[MATERIAL PROVIDED — start]

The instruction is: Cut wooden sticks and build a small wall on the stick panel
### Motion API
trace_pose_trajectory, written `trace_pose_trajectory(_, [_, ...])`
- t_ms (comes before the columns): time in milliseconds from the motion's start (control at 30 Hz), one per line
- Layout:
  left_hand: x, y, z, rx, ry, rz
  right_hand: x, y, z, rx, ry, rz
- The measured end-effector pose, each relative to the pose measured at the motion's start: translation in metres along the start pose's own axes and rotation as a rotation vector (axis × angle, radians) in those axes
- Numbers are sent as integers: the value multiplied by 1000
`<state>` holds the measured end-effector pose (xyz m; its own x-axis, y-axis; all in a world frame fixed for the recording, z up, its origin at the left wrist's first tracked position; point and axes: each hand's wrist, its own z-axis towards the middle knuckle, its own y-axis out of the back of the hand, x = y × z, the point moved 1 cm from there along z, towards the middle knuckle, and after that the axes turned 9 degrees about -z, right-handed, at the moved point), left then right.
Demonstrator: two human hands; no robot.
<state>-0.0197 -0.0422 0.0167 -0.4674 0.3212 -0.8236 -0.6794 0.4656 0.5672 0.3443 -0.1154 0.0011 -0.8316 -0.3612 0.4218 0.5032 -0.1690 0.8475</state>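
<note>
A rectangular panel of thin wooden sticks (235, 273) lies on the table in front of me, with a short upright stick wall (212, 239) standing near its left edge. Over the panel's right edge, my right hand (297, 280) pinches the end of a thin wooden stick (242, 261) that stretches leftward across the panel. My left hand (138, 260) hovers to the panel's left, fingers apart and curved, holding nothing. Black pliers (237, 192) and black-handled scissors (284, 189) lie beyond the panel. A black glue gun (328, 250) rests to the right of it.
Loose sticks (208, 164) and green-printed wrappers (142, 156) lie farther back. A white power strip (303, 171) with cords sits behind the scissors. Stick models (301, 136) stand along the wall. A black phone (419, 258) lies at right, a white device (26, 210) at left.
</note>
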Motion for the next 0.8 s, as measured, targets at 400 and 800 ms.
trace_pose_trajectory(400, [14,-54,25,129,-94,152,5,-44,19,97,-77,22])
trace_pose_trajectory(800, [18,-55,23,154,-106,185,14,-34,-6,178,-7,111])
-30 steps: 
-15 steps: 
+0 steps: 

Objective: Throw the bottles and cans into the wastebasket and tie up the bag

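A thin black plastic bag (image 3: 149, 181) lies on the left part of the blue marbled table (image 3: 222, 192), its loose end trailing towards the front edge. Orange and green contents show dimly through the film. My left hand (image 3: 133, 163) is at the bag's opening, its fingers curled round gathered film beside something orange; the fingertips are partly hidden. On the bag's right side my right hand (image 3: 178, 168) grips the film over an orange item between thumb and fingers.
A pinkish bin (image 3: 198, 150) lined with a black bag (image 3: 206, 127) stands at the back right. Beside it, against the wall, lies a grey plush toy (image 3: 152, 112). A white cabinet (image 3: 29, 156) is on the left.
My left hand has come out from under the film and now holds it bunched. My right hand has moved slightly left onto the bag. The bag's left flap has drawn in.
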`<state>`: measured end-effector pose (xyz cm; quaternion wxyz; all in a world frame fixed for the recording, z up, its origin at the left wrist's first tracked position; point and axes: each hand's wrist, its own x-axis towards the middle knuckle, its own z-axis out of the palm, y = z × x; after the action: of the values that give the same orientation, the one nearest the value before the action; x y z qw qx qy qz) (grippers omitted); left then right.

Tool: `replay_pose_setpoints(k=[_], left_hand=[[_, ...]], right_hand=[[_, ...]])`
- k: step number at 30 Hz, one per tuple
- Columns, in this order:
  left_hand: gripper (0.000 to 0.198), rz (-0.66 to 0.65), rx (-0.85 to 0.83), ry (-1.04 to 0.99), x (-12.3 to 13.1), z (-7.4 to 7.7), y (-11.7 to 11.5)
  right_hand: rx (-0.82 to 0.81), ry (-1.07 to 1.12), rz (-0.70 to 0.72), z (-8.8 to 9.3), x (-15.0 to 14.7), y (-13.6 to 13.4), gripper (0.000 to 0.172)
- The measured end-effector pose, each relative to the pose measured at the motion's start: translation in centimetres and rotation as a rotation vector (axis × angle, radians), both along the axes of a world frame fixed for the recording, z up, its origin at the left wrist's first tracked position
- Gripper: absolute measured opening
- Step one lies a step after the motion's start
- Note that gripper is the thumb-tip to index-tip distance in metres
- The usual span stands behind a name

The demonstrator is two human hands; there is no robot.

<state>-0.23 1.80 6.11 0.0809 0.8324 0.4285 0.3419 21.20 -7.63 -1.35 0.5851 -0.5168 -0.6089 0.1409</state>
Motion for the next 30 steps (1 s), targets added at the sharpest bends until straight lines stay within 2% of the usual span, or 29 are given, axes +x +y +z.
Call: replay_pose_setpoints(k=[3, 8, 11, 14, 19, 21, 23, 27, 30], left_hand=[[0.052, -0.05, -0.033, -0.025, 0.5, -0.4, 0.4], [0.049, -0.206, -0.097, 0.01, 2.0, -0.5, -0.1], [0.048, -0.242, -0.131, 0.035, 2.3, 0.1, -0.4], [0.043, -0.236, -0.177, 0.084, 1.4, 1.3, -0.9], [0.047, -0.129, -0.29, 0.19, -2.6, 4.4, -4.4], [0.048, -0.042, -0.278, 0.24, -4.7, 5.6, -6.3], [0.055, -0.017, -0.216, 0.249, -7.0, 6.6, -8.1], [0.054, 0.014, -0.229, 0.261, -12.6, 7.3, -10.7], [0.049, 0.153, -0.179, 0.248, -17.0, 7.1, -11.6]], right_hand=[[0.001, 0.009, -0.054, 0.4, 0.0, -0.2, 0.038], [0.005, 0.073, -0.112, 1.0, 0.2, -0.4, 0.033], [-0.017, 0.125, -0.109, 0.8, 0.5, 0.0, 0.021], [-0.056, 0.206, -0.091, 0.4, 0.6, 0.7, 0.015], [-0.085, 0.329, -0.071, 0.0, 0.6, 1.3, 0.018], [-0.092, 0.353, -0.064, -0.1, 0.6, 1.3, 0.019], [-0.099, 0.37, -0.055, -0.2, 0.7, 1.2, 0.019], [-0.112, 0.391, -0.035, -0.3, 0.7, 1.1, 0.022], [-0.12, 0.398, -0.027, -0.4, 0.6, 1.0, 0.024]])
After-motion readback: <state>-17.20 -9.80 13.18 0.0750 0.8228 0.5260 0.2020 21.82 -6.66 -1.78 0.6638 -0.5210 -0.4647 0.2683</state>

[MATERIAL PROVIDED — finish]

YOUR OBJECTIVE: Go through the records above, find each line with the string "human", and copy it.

EXERCISE SOLUTION:
Demonstrator: two human hands; no robot.
The demonstrator is two human hands; there is no robot.

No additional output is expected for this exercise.